Please refer to the API documentation to understand the schema and navigate through any errors: https://api.ess-dive.lbl.gov

Metadata Only

Submit the JSON-LD object to the Dataset API

post_packages_url = "{}{}".format(base,endpoint)
post_package_response = requests.post(post_packages_url,
                                      headers={"Authorization":header_authorization},
                                      json=json_ld)

if post_package_response.status_code == 201:
    # Success
    response=post_package_response.json()
    print(f"View URL:{response['viewUrl']}")
    print(f"Name:{response['dataset']['name']}")
else:
    # There was an error
    print(post_package_response.text)

Metadata and Data

To submit the JSON-LD object along with data files, you need to create a folder named files and add your desired file to upload inside it.

files_tuples_array = []
upload_file = “path/to/your_file”

files_tuples_array.append((("json-ld", json.dumps(json_ld))))
files_tuples_array.append(("data", open(upload_file ,'rb')))

post_packages_url = "{}{}".format(base,endpoint)
post_package_response = requests.post(post_packages_url,
                                    headers={"Authorization":header_authorization},
                                    files= files_tuples_array)

if post_package_response.status_code == 201:
    # Success
    response=post_package_response.json()
    print(f"View URL:{response['viewUrl']}")
    print(f"Name:{response['dataset']['name']}")
else:
    # There was an error
    print(post_package_response.text)

Remember to change the file directories & file names to your actual names. The directory variable can be left blank if your API is already located in the same directory as your file.

Metadata and Many Data Files

In case you have many files to be uploaded, you can place them all inside the files directory and use the following code:

files_tuples_array = []
files_upload_directory = "your_upload_directory/"
files = os.listdir(files_upload_directory)

files_tuples_array.append((("json-ld", json.dumps(json_ld))))

for filename in files:
   file_directory = files_upload_directory + filename
   files_tuples_array.append((("data", open(file_directory, 'rb'))))

post_packages_url = "{}{}".format(base,endpoint)
post_package_response = requests.post(post_packages_url,
                                    headers={"Authorization":header_authorization},
                                    files= files_tuples_array)

if post_package_response.status_code == 201:
   # Success
   response=post_package_response.json()
   print(f"View URL:{response['viewUrl']}")
   print(f"Name:{response['dataset']['name']}")
else:
   # There was an error
   print(post_package_response.text)

Search for Datasets

Anyone can search for public datasets on ESS-DIVE using the Dataset API. If you are registered to submit data, you can also search for your private datasets. Query your dataset searches by defining parameters.

Limited dataset metadata are returned in the response of this call. Additionally, this call cannot be used to download data files. To look up all dataset metadata and download data files, use the API to Download Dataset Metadata.

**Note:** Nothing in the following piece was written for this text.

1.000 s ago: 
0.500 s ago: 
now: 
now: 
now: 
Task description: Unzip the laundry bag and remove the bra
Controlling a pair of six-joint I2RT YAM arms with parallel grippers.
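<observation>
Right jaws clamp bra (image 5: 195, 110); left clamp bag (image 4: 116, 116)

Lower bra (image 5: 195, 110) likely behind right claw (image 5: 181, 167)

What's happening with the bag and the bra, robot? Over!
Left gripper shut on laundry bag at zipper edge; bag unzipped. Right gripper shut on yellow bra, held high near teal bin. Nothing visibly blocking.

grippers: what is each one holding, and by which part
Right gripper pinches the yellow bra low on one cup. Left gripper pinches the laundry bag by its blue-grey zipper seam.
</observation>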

The following lines of code will return the most recent 25 records. If the results contain more than 25 packages, use the row_start and page_size query parameters to page through the results.

For data users: Must pass isPublic=true to search for public datasets. This call searches for private datasets by default.

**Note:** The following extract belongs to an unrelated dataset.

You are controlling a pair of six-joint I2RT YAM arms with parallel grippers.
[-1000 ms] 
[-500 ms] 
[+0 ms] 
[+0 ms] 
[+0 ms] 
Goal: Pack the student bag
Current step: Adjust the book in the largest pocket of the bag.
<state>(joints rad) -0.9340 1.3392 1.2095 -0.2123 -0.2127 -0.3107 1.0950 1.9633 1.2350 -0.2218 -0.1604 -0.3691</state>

For data contributors: Must pass isPublic=false (or omit parameter) to search for private datasets.

project = "Next-Generation Ecosystem Experiments (NGEE) Arctic"

get_packages_url = "{}/{}?providerName=\"{}\"&isPublic=true".format(base,endpoint,project)
get_packages_response = requests.get(get_packages_url, 
    headers={"Authorization":header_authorization})

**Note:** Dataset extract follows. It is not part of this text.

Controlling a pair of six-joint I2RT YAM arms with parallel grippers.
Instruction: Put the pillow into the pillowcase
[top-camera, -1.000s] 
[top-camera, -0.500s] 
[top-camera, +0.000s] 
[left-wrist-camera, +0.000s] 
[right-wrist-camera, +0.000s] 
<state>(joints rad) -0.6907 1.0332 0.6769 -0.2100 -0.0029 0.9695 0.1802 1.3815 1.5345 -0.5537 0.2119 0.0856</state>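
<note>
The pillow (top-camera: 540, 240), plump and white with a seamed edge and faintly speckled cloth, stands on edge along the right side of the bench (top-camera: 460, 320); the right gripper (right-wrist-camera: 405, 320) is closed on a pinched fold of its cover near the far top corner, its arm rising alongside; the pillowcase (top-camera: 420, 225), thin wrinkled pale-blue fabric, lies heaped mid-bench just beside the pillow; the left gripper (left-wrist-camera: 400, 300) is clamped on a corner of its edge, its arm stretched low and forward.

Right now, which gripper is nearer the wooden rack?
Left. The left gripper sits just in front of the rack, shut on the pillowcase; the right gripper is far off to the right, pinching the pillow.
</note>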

if get_packages_response.status_code == 200:
   #Success
   print(get_packages_response.json())
else:
   # There was an error
   print(get_packages_response.text)

Download Dataset Metadata

Anyone can search for individual public datasets on ESS-DIVE using the Dataset API. If you are registered to submit data, you can also download your private dataset metadata.

The response for this call will return all dataset metadata and attached data files. Metadata and data files can then be downloaded. If you'd like to look up the dataset upload date, last modified date, or dataset access status, use the API to Search for Datasets.

# ESS-DIVE Identifiers are in the format of: ess-dive-0f0348396e46261-20181022T131245032205
dataset_id = "<Enter an ESS-DIVE Identifier here>"

get_package_url = "{}{}/{}?&isPublic=true".format(base,endpoint, dataset_id)
get_package_response = requests.get(get_package_url, 
    headers={"Authorization":header_authorization})

if get_package_response.status_code == 200:
   #Success
   print(get_package_response.json())
else:
   # There was an error
   print(get_package_response.text)

Update a Dataset

It is possible to both update the metadata and data of an existing dataset. The following update scenarios are possible

  • update metadata only

  • replace/add files only

  • both update metadata and replace/add files.

These examples will demonstrate both updating metadata and adding new files to the dataset created in previous sections.

Metadata Only

Use the PUT function to update the metadata of a dataset. This example updates the name of a dataset.

dataset_id = "<Enter an ESS-DIVE Identifier here>"

put_package_url = "{}{}/{}".format(base,endpoint, dataset_id)

metadata_update_dict = {"name": "Updated Dataset Name"}

put_package_response = requests.put(put_package_url,
                                    headers={"Authorization":header_authorization},
                                    json=metadata_update_dict)

Check the results for the changed metadata attribute

# Check for errors
if put_package_response.status_code == 200:
   # Success
   response=put_package_response.json()
   print(f"View URL:{response['viewUrl']}")
   print(f"Name:{response['dataset']['name']}")
else:
   # There was an error
   print(put_package_response.text)

Metadata plus new data file

Use the PUT function to update a dataset. This example updates the date published to 2019 of a dataset and adds a new data file.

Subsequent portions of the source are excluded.